Dana took another long pull of her whiskey and stood before Tim. As she reached out and passed yet another of his shirt buttons through its loop, she touched his flesh with a long, manicured index finger and said, “I need a strong man in my life. I’m tired of sissy actors.”

Tim took a swig of cold champagne and immediately changed the subject. “Um, back to work on Monday, eh,” he said sidestepping her overture. “Got your lines down?”

Dana snort laughed, as if she’d just heard a stupid question. “That wuss of a screenwriter is still hammering out the notes I gave him before our forced hiatus. I swear, every little shit in this town claims to be an actor or a writer—or both.
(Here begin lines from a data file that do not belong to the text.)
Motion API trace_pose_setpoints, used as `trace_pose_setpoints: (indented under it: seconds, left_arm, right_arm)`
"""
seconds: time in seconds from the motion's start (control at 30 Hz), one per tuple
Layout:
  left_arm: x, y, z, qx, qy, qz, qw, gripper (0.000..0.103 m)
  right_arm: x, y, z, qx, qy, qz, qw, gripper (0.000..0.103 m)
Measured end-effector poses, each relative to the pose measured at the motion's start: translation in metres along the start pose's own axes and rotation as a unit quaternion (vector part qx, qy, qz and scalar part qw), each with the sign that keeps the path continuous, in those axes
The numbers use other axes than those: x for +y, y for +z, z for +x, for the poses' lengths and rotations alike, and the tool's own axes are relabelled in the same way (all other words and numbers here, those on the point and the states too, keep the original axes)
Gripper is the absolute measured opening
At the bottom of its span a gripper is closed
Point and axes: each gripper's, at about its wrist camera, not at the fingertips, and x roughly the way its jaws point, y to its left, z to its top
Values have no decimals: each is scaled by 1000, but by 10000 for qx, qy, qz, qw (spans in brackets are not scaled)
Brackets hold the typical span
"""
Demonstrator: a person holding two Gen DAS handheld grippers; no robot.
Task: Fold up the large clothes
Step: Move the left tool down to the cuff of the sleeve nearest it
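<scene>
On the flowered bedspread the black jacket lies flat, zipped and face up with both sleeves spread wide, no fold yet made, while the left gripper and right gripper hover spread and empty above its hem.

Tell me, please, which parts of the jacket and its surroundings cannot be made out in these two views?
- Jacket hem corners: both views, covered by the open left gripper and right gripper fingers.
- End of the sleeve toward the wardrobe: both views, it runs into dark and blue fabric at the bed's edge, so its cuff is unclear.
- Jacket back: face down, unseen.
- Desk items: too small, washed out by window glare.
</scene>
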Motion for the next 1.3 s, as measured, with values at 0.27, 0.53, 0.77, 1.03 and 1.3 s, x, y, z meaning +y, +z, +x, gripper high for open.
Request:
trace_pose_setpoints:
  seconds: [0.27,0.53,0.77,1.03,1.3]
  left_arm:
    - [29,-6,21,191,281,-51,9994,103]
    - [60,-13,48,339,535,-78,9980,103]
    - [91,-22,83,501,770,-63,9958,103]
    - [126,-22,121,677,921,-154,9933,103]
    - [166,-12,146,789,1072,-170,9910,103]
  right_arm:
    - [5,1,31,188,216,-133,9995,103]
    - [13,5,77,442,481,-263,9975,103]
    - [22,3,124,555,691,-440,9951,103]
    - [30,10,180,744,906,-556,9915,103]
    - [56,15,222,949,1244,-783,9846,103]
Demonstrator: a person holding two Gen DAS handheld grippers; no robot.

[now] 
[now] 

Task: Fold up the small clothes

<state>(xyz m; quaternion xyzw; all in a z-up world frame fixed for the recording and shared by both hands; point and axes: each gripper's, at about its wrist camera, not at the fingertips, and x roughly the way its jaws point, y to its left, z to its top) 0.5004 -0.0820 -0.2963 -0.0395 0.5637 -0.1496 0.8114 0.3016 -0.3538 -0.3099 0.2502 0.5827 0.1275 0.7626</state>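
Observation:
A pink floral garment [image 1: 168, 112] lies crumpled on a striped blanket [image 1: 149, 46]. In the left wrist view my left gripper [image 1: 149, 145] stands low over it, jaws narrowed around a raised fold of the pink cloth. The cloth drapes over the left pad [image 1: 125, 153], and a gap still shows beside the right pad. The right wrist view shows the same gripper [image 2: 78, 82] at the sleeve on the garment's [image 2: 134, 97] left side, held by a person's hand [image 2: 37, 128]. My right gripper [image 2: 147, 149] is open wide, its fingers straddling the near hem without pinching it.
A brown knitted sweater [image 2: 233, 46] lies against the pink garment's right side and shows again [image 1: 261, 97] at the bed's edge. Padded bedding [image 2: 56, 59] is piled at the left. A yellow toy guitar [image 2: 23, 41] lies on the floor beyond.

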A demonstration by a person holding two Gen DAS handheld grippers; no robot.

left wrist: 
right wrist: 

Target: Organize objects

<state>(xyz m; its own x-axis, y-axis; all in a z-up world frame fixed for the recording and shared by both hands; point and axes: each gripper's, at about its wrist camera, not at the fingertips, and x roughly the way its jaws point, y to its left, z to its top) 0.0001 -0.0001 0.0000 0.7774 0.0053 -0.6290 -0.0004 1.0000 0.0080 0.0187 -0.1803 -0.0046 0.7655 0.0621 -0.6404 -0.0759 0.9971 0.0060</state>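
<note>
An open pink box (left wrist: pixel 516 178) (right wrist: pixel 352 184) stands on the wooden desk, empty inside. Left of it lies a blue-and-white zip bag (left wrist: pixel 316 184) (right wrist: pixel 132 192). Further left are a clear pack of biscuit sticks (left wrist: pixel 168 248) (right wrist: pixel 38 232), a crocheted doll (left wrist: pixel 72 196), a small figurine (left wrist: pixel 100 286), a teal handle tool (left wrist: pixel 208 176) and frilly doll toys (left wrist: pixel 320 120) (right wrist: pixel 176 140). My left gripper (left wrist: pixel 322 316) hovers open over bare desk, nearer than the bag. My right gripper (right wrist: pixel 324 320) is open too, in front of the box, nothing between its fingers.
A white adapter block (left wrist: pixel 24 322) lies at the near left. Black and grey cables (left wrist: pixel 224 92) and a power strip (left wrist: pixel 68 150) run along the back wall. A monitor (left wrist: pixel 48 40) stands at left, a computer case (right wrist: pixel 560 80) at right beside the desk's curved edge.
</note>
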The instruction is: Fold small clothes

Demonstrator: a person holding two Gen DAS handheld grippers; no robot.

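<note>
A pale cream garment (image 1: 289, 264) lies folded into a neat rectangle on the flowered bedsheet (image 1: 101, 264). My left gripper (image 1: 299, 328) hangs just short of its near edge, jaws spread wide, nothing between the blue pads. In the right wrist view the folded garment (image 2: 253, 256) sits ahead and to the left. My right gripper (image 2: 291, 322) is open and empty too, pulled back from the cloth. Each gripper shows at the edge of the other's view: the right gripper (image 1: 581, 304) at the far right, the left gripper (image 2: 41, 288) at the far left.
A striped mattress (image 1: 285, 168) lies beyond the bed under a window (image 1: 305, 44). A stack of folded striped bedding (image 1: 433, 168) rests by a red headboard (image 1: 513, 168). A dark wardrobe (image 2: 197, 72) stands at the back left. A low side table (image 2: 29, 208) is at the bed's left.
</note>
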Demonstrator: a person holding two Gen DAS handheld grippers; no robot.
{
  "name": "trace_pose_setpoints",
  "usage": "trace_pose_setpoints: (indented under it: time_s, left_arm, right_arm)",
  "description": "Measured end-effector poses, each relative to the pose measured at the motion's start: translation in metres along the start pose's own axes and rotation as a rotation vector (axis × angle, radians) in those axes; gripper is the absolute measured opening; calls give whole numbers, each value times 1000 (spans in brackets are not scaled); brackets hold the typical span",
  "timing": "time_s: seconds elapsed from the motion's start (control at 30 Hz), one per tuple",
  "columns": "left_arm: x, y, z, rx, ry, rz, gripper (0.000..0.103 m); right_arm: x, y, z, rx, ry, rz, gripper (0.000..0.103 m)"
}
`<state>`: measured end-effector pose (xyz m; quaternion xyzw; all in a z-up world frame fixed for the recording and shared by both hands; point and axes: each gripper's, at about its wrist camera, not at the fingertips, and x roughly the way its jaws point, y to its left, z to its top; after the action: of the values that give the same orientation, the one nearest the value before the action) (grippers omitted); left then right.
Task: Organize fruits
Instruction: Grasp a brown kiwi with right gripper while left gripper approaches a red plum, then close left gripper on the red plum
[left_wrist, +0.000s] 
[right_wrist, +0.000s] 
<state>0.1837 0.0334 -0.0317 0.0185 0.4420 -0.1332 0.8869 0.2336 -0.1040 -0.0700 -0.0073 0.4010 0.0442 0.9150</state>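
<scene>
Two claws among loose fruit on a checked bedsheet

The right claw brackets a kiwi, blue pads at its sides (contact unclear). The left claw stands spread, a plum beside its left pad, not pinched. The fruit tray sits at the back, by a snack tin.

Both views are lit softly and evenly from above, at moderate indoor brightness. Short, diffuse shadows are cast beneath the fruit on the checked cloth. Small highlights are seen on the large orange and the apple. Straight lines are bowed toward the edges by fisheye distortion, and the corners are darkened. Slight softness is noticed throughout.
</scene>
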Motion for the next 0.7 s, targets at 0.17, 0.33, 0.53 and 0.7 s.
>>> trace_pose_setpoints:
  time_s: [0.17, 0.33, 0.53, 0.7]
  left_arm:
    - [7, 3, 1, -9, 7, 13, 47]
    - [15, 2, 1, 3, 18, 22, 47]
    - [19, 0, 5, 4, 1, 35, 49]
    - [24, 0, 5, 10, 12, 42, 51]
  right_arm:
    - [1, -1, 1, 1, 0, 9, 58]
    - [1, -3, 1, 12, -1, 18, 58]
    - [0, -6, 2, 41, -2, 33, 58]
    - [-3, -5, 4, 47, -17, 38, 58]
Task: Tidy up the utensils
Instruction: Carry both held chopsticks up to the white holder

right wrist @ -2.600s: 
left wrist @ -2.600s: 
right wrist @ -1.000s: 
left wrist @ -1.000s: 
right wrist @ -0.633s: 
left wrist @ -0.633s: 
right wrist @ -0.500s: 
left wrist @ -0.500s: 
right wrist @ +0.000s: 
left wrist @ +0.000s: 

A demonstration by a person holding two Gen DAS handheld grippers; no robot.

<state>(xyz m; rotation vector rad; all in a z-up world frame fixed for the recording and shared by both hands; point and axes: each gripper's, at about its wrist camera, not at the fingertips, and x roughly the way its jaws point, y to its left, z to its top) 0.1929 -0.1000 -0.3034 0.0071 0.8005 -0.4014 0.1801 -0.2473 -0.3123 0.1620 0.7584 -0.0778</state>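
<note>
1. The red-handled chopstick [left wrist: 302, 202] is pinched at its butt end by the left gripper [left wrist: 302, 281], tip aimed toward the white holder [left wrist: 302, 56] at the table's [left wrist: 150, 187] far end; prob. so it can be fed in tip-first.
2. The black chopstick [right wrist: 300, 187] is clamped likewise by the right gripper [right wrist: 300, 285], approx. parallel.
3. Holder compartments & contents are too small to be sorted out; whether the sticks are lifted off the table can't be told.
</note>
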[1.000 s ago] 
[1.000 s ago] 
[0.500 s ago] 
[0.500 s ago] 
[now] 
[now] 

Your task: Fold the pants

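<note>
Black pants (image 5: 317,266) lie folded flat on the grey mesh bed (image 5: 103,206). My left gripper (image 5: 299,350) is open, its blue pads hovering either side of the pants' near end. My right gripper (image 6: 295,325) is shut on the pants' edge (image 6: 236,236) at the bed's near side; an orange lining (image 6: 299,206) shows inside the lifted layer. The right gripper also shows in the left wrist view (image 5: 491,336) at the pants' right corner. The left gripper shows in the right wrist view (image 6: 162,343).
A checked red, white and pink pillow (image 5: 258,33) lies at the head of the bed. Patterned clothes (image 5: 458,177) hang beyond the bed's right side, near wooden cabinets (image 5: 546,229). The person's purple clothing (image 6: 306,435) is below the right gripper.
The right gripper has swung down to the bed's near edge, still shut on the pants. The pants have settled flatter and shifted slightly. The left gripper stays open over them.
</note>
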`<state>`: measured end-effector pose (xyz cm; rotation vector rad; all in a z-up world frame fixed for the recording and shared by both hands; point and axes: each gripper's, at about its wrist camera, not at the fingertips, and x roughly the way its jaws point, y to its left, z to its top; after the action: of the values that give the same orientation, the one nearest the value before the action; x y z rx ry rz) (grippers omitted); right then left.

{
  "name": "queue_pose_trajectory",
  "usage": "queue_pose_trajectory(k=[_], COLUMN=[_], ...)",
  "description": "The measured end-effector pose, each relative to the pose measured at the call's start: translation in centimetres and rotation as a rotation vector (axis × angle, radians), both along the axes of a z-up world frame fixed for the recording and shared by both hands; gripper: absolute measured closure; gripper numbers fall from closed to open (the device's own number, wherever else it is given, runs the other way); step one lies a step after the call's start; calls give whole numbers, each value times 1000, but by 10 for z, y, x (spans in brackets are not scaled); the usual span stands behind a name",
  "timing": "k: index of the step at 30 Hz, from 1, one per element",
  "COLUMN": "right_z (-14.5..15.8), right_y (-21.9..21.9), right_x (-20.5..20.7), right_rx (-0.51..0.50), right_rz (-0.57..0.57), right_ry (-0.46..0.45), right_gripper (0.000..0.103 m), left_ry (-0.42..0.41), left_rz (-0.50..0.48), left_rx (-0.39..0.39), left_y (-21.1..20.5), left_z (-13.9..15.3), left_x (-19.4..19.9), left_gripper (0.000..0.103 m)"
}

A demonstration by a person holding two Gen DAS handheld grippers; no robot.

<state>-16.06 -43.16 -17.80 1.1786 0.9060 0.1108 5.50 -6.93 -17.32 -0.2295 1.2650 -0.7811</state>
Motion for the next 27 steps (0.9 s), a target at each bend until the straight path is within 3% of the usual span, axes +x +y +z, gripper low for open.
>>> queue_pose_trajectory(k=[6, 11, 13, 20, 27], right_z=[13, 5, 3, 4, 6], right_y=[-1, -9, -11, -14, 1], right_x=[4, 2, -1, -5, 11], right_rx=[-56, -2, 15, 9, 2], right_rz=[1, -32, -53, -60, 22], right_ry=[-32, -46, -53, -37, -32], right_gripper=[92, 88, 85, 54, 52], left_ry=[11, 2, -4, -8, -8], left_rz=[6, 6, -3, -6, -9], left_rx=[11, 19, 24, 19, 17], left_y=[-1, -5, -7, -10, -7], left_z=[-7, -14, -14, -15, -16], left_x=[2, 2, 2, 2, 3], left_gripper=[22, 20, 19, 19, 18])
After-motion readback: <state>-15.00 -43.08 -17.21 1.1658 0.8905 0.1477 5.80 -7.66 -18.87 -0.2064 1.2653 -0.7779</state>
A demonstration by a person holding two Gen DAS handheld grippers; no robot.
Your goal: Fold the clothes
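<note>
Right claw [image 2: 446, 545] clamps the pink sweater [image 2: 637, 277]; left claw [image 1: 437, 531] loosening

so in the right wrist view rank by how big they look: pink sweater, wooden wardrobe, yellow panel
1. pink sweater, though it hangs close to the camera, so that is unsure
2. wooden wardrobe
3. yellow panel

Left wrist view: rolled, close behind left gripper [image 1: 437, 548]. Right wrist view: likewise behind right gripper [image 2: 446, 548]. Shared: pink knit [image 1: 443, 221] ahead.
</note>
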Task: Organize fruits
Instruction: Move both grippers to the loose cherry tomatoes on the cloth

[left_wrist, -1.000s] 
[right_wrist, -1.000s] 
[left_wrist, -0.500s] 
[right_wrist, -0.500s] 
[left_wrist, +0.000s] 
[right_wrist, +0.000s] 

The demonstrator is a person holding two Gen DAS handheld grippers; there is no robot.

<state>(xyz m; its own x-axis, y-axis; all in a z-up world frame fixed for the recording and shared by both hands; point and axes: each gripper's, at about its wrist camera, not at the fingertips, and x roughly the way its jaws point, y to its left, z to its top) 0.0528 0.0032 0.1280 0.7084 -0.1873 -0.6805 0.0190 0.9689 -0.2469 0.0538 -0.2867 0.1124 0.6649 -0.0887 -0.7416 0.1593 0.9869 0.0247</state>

I have yet to meet one so-called writer who can follow simple instructions, for Christ sake.” Dana was beginning to slur her words. “How ’bout we go upstairs. Missie’s bed?”

Tim shuddered. “This place is getting crazy crowded,” he made excuses. “People are probably going in and out of that room. Plus, if Missie or Jack finds us…”

Unbuttoning her own blouse, Dana said, “It would kill Sedra if she found us,” she laughed. “She can’t bear that I get all the men she likes. They used to howl at her door every night. Now they howl under my window. She resents my youth.”

“And then you’d have to find a new co-star,” Tim chided. “Anyway, you really want to be with Jack. He seems like a very nice guy. We’ve met at a couple of parties.”

“Ach! Screw Jack,” Dana said. “He’s not really into…” She stopped herself. “I just want to get this freakin’ movie over with, and bury these misfits.” Then, for a moment, Dana appeared to lose focus. She returned to her earlier thoughts about the power she wielded on the set of
Detention Rules!
“Sedra says she’ll help me handle the writer. And the director. And the producer.” She began to snigger. “And the costume designer. And the composer.” Dana seemed to think she was being funny. “I’ll take care of a few people. Just as Sedra did on
Monarchy
.”

“Sedra was a pretty big star in her day. I’m giving her a chance to make a comeback,” Dana said. “Two decades is a long time to be out of the public’s eye. Heck, she hasn’t really worked since before I was born.”

“Cheers to you!” Tim said raising his glass. “Sedra’s a star. At least in gay drag clubs.”

Dana laughed out loud. “I can totally see that,” she said. Then, smiling conspiratorially, Dana whispered, “Tell you a secret. Sedra wasn’t the first choice for Trixie’s role. Hell no. She wasn’t even the second or third or tenth. Nope. Not at all. I wanted Cher to play my grandmother. But Cher said
no
. Then I demanded that lady on that old show, ‘Raymond.’”

“Doris Roberts?” Tim said. “She would’ve been great.”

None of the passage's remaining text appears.